- Directions: Lift out all lines below that contain "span".

-- Dataset entries follows --

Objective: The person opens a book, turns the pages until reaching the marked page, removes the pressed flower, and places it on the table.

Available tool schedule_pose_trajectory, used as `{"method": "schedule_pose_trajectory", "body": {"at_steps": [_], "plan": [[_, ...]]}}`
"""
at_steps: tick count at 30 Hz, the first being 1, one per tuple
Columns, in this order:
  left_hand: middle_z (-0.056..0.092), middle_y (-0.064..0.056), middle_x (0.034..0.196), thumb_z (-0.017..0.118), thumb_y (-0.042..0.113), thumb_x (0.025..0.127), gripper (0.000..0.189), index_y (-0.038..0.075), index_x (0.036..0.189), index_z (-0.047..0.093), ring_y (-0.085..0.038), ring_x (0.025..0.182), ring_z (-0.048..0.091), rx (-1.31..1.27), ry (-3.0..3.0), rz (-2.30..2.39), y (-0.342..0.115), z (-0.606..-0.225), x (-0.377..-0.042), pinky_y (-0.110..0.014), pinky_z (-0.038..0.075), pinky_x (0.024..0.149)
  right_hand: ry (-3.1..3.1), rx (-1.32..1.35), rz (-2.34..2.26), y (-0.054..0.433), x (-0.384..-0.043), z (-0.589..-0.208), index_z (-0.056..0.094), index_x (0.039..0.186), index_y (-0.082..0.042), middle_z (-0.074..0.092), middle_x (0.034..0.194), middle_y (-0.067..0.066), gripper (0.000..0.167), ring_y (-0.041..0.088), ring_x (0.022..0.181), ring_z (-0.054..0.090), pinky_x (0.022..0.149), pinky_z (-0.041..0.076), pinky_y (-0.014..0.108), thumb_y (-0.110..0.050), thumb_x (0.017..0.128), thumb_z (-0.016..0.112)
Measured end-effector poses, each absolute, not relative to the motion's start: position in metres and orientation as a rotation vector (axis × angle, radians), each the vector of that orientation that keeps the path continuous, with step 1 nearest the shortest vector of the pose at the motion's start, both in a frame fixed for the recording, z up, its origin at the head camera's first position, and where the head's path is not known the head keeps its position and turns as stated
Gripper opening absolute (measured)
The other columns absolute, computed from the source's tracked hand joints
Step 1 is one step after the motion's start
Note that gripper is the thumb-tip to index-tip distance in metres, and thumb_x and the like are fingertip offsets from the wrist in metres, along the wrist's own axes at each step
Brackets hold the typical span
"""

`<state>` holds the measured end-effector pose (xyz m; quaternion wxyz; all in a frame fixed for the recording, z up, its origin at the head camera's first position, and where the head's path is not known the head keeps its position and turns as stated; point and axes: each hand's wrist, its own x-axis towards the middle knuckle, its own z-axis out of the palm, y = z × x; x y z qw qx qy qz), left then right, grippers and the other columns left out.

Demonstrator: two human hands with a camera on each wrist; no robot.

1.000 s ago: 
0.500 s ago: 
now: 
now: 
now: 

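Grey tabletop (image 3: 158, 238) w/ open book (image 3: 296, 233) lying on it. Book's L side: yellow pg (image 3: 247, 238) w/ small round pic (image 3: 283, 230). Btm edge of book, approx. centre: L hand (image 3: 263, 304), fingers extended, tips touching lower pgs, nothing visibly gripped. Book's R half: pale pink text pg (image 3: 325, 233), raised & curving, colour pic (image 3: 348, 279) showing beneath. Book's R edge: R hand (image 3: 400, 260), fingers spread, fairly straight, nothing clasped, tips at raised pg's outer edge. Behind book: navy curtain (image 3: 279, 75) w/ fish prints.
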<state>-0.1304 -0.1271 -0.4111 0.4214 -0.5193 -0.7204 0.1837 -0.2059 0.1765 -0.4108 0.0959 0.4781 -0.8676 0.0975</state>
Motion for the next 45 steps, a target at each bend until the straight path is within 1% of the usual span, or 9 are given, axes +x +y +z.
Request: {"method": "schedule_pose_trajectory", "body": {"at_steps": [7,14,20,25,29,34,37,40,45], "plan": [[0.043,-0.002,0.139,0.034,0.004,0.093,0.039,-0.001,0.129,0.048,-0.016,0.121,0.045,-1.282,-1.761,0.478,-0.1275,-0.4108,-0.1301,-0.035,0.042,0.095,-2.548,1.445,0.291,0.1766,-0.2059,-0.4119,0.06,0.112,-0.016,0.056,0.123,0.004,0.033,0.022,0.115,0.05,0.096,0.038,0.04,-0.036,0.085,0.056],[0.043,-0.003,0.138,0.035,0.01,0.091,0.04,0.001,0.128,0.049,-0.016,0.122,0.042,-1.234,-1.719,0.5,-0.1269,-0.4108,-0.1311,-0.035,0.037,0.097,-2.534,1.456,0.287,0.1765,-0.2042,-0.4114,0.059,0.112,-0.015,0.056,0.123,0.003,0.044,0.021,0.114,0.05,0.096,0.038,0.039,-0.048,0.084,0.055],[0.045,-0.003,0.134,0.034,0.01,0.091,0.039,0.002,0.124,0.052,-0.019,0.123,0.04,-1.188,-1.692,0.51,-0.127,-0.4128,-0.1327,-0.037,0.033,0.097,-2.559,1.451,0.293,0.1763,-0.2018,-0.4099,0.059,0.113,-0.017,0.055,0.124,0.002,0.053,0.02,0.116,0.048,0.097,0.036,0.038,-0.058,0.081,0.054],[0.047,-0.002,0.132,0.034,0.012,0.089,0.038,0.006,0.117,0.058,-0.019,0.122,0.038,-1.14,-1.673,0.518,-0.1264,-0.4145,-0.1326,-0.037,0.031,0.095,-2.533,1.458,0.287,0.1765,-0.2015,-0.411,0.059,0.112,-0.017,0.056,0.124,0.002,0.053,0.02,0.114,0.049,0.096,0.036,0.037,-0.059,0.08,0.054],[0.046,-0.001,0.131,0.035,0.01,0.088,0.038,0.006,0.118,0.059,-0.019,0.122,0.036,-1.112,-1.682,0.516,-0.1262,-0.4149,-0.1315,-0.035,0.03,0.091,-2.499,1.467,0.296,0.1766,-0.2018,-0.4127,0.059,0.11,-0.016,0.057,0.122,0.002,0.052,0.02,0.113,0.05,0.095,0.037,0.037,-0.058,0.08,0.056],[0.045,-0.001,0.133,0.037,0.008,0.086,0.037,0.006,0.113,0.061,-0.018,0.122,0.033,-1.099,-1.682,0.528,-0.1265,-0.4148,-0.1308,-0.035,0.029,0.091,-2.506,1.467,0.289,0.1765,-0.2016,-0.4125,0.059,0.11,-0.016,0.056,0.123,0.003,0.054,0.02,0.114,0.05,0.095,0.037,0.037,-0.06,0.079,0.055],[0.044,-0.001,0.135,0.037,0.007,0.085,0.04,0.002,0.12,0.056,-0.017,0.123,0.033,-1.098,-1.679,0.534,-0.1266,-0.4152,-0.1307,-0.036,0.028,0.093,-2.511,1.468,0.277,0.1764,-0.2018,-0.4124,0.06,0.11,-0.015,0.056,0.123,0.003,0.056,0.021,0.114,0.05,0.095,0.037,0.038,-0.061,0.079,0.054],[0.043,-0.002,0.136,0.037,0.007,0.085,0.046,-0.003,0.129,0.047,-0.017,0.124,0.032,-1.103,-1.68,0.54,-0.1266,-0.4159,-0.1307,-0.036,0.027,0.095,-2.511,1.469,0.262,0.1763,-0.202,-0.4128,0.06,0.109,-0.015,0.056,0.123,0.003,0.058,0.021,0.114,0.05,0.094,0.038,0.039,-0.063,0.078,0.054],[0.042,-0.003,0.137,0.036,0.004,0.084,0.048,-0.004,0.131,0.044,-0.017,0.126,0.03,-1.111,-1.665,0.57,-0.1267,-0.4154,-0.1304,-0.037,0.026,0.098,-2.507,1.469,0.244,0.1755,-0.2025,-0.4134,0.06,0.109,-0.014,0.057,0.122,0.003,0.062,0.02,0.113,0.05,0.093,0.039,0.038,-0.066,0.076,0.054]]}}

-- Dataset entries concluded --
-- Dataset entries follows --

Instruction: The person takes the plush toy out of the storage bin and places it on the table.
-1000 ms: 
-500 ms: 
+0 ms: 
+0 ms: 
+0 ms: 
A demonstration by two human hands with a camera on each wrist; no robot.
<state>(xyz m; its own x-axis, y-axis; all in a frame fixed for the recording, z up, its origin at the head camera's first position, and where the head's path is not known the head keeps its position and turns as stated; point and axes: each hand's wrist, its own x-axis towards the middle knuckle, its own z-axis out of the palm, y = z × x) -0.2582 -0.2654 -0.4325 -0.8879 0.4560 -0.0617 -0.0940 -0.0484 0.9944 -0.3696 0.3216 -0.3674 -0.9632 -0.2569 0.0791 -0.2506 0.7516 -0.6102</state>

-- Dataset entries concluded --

- Solved problem:
Brackets hold the typical span
Motion for the next 45 steps, a target at each bend until the straight path is within 1% of the usual span, or 9 are given, axes +x +y +z.

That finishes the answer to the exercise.